▸ **Task prompt**: Transcribe the data exactly, pictures excluded.
┌─ Data
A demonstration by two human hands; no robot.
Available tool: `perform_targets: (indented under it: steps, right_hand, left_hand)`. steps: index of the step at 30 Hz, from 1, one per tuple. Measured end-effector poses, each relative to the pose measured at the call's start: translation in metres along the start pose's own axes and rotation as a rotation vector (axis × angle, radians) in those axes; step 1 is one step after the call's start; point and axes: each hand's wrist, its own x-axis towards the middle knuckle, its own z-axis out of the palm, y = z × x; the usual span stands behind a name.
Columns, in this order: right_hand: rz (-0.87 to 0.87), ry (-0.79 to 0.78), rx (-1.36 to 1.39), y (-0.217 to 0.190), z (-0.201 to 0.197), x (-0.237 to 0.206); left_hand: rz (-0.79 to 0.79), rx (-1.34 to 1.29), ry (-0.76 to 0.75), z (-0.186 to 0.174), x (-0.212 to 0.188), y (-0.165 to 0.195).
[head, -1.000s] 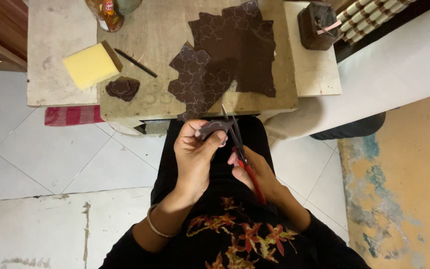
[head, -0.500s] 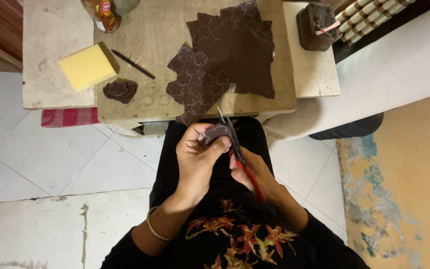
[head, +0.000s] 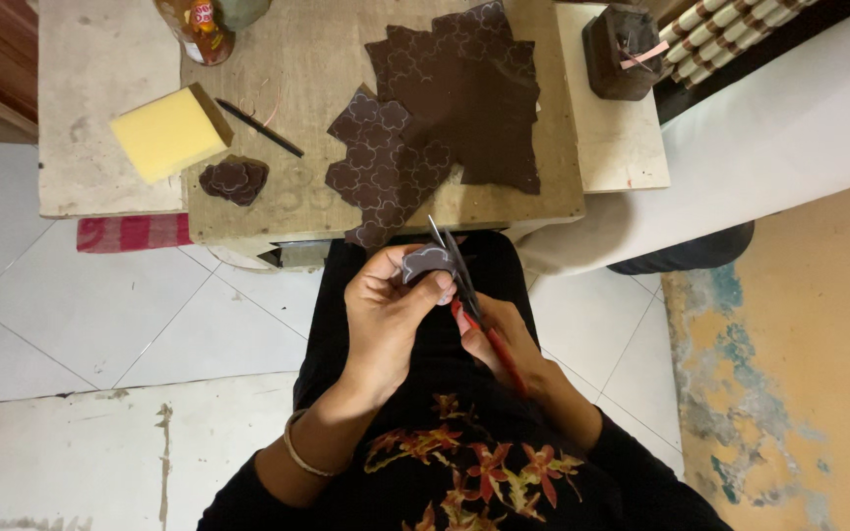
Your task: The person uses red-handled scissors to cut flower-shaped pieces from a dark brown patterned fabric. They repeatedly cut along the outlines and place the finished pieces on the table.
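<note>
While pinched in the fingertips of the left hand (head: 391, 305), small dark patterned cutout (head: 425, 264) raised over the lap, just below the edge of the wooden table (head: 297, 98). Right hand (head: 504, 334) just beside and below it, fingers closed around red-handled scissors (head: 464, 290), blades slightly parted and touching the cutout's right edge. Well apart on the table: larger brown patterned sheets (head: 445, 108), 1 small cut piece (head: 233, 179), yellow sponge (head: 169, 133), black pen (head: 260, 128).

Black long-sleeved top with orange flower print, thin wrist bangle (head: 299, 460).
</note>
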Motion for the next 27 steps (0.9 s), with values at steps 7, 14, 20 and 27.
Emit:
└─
▸ **Solved problem**:
A demonstration by two human hands; no robot.
Available tool: `perform_targets: (indented under it: steps, right_hand, left_hand)`. steps: index of the step at 30 Hz, from 1, one per tuple. Measured end-effector poses, each relative to the pose measured at the call's start: translation in metres along the start pose's own axes and rotation as a rotation vector (axis × angle, radians) in those axes; step 1 is one step after the call's start; point and axes: each hand's wrist, its own x-axis towards the middle knuckle, its own z-axis out of the palm, y = z × x; the usual span stands behind a name.
Columns, in this order: right_hand: rz (-0.87 to 0.87), ry (-0.79 to 0.78), rx (-1.36 to 1.39), y (-0.217 to 0.190), z (-0.201 to 0.197), x (-0.237 to 0.206); left_hand: rz (-0.79 to 0.79), rx (-1.34 to 1.29), ry (-0.76 to 0.75), z (-0.186 to 0.174), x (-0.212 to 0.188), y (-0.165 to 0.195).
[head, -1.000s] 
[head, -0.500s] 
[head, +0.000s] 
Your task: The person uses red-handled scissors to cut flower-shaped pieces from a dark brown patterned fabric. They repeatedly cut along the outlines and place the finished pieces on the table.
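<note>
While pinched in the fingertips of the left hand (head: 391, 305), small dark patterned cutout (head: 425, 264) raised over the lap, just below the edge of the wooden table (head: 297, 98). Right hand (head: 504, 334) just beside and below it, fingers closed around red-handled scissors (head: 464, 290), blades slightly parted and touching the cutout's right edge. Well apart on the table: larger brown patterned sheets (head: 445, 108), 1 small cut piece (head: 233, 179), yellow sponge (head: 169, 133), black pen (head: 260, 128).

Black long-sleeved top with orange flower print, thin wrist bangle (head: 299, 460).
</note>
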Motion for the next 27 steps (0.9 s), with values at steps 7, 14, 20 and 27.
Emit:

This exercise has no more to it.